◆ Exercise goal: Somewhere below are a line with "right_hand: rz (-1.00" and a later line with "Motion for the". Output exactly those lines and all lines between them.
[Start of Attachment]
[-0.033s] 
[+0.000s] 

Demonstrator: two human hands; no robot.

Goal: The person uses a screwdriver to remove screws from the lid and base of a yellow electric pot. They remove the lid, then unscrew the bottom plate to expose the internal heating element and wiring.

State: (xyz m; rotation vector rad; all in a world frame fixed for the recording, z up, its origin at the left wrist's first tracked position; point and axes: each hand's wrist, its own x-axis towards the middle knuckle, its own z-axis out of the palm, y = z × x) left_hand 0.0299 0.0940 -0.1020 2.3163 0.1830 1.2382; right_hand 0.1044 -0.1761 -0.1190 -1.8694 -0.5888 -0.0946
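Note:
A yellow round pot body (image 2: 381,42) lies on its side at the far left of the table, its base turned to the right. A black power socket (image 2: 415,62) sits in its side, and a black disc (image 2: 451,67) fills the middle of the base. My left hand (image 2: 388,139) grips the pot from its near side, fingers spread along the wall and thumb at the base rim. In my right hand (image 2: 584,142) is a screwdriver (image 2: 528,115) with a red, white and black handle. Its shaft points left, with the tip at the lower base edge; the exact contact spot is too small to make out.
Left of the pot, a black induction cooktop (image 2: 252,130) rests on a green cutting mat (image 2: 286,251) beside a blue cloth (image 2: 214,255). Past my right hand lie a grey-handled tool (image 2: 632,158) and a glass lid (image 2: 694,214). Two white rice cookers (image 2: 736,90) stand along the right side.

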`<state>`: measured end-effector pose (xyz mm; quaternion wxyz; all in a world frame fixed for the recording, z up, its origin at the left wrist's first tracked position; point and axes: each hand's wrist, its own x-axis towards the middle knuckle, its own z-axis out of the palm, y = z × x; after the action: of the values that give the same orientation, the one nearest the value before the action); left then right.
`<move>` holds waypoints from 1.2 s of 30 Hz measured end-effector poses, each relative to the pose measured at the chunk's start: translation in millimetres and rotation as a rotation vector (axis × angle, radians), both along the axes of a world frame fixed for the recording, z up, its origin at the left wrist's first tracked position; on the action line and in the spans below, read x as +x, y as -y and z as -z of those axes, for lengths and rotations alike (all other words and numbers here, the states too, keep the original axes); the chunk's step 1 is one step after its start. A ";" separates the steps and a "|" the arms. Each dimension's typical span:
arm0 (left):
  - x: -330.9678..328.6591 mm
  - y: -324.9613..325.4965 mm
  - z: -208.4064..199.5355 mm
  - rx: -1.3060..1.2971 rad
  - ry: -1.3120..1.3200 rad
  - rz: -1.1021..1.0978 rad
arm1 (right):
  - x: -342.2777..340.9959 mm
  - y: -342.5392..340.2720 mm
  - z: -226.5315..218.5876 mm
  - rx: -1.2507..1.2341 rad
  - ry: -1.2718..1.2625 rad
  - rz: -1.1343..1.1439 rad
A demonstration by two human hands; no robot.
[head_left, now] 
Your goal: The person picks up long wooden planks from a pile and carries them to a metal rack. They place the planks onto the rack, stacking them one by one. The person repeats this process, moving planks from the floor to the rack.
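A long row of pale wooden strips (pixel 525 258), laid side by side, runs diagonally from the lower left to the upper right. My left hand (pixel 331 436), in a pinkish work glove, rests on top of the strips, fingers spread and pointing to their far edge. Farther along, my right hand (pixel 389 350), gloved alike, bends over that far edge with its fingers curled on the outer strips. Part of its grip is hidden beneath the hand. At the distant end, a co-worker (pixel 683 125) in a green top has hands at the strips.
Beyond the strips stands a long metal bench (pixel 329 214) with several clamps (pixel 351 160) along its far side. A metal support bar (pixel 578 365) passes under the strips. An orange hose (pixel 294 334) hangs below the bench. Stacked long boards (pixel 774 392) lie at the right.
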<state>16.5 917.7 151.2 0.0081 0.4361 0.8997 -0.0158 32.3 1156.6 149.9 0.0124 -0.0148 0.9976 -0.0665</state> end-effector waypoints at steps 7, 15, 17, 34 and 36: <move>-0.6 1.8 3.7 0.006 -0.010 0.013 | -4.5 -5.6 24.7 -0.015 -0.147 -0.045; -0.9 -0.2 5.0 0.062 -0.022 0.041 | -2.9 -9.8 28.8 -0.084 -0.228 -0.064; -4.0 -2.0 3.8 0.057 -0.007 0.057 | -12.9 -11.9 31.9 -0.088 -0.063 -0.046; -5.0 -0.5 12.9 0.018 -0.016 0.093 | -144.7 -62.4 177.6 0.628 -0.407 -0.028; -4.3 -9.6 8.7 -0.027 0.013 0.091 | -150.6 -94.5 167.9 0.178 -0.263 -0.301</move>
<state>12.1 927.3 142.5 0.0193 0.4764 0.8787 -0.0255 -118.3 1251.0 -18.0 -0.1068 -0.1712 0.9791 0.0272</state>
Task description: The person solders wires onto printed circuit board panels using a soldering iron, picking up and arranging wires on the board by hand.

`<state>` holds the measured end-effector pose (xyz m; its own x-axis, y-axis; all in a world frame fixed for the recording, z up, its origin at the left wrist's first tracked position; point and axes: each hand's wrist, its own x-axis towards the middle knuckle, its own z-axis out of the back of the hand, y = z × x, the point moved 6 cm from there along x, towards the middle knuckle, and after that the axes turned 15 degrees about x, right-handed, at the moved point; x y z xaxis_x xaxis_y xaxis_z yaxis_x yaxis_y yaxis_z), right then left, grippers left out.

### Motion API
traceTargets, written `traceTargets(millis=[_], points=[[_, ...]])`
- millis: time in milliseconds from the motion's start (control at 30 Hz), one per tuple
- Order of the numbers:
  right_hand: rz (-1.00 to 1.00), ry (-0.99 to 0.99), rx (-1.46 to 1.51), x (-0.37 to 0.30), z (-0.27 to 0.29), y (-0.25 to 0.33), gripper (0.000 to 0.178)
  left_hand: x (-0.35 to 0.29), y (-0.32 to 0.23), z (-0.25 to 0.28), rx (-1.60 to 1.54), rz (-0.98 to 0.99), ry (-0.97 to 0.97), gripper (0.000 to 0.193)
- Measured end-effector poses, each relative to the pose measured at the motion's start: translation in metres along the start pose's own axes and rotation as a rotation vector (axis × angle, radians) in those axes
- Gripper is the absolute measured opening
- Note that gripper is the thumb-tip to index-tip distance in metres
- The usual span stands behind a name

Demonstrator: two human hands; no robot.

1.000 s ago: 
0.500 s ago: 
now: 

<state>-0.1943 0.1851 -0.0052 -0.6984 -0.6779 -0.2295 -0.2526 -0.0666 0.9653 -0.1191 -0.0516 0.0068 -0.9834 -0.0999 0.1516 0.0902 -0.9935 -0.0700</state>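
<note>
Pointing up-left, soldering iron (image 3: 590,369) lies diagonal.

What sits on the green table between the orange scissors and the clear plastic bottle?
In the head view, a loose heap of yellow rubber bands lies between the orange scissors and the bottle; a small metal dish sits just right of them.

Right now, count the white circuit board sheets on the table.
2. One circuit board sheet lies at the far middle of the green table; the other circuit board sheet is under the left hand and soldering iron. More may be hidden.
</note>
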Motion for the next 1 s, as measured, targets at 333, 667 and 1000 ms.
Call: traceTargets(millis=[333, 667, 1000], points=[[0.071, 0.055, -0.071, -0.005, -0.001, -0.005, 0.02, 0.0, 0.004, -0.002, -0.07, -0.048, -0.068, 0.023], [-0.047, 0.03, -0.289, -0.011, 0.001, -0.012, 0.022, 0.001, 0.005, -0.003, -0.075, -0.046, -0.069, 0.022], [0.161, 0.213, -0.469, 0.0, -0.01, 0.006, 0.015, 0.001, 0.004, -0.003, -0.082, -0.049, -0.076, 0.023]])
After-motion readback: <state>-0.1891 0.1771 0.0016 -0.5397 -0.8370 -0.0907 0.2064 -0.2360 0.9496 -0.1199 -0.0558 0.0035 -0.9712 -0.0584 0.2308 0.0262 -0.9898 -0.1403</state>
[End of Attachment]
◆ Task response:
  right_hand: rz (-1.00 to 1.00), ry (-0.99 to 0.99), rx (-1.46 to 1.51), x (-0.37 to 0.30), z (-0.27 to 0.29), y (-0.25 to 0.33), gripper (0.000 to 0.178)
  left_hand: x (-0.35 to 0.29), y (-0.32 to 0.23), z (-0.25 to 0.28), rx (-1.60 to 1.54), rz (-0.98 to 0.99), ry (-0.97 to 0.97), gripper (0.000 to 0.193)
- Measured end-effector poses, each relative to the pose measured at the motion's start: translation in metres along the start pose's own axes and rotation as a rotation vector (axis × angle, radians) in those axes
- Gripper is the absolute measured opening
- Note that gripper is the thumb-tip to index-tip distance in metres
- The usual span stands behind a name

Demonstrator: two human hands; no robot.

1.000 s ago: 
0.500 s ago: 
now: 

<state>-0.1943 0.1851 -0.0052 -0.6984 -0.6779 -0.2295 -0.2526 -0.0666 0.9653 -0.1191 -0.0516 0.0068 -0.9834 -0.0999 0.1516 0.0902 -0.9935 -0.0700</state>
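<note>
Pointing up-left, soldering iron (image 3: 590,369) lies diagonal.

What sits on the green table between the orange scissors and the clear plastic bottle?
In the head view, a loose heap of yellow rubber bands lies between the orange scissors and the bottle; a small metal dish sits just right of them.

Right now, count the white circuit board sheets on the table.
2. One circuit board sheet lies at the far middle of the green table; the other circuit board sheet is under the left hand and soldering iron. More may be hidden.
</note>
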Motion for the next 1 s, as measured, targets at 333, 667 and 1000 ms.

The exercise closes with this answer.